Controlling malware HTTP communications in dynamic analysis system using search engine

Malware is one of the most serious threats on the Internet. Countermeasures have been developed, but still many users are infected. Detecting and preventing communication by infected users from the network side would effectively mitigate the threats of malware. For this, we need to collect information about the destinations or payloads of malware communication. Dynamic analysis is usually used to obtain this information. Since some malware requires access to the Internet, e.g., bots and downloaders, the dynamic analysis environment must connect to the Internet. Recently developed malware communicates with remote hosts by HTTP protocol for not only command-and-control (C&C) or malware downloading but also attacks. For secure dynamic analysis in an environment with Internet connectivity, it is necessary to determine if the destination is for C&C or malware downloading and to only allow connection to these servers.

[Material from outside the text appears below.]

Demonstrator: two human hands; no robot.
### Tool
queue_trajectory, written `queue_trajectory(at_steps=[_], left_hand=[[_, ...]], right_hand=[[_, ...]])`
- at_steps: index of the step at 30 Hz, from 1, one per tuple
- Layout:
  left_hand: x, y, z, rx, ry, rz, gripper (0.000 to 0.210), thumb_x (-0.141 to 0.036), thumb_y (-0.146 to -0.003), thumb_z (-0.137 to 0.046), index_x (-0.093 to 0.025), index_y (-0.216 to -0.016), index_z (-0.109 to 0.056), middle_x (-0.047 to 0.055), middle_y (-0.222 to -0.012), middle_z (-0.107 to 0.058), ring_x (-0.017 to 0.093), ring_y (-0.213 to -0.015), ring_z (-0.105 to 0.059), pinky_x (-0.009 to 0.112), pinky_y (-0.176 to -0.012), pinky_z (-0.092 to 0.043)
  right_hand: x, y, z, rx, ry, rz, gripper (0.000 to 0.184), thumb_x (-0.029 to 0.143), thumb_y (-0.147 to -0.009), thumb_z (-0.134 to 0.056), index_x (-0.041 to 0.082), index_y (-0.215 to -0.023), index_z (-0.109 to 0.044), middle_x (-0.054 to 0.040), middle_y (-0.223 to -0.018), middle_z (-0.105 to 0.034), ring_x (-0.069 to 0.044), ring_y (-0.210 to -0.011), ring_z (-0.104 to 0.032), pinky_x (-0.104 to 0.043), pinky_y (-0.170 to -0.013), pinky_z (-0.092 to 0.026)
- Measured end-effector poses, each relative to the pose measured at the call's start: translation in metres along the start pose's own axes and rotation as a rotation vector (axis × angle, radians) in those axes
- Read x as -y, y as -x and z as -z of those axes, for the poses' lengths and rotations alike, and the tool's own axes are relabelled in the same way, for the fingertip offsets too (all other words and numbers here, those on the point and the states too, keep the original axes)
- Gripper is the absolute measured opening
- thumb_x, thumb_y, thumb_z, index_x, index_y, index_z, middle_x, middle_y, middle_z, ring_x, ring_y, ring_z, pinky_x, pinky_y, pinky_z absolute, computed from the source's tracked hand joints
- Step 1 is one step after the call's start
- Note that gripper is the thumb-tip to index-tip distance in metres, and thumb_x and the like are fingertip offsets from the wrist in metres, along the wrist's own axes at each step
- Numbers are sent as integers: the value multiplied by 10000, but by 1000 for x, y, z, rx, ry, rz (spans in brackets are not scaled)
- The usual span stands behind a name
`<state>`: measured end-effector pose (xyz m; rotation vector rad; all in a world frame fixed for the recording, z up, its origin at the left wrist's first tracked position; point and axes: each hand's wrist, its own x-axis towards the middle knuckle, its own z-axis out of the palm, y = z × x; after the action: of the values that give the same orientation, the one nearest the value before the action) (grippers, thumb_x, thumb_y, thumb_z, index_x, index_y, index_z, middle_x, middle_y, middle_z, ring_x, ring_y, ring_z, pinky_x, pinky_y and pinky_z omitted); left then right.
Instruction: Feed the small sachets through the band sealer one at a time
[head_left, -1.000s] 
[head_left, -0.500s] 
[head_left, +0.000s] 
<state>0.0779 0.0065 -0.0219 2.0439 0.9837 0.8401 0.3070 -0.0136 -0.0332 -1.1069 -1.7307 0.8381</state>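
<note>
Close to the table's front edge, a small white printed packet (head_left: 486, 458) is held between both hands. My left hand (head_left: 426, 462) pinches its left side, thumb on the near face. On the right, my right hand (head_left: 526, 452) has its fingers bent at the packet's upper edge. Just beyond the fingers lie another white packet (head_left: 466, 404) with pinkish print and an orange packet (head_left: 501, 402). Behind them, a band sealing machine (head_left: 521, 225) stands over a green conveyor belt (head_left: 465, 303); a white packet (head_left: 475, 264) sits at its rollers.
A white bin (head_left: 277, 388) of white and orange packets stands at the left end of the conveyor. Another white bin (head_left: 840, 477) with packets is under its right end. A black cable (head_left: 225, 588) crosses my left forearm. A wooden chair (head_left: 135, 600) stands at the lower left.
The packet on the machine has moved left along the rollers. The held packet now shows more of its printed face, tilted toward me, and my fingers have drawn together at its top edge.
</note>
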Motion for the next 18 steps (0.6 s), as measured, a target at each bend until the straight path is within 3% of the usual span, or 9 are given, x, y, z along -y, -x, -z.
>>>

We propose a dynamic analysis system with Internet connection that controls HTTP communication by using a search engine. To control HTTP connections, we built a classifier using a support vector machine based on the assumption that sites for C&C or malware downloading, for example, are harder to find and have a lower backlink count than benign sites. Our classifier, which is trained on popular URLs and URLs based on malware analysis, has 99.69% cross-validation accuracy. We evaluated other known benign popular sites with our classifier, and they were all classified as benign. Our evaluation confirms that our classifier can distinguish benign sites, so the proposed dynamic analysis system is effective for safe analysis in an environment with Internet connection.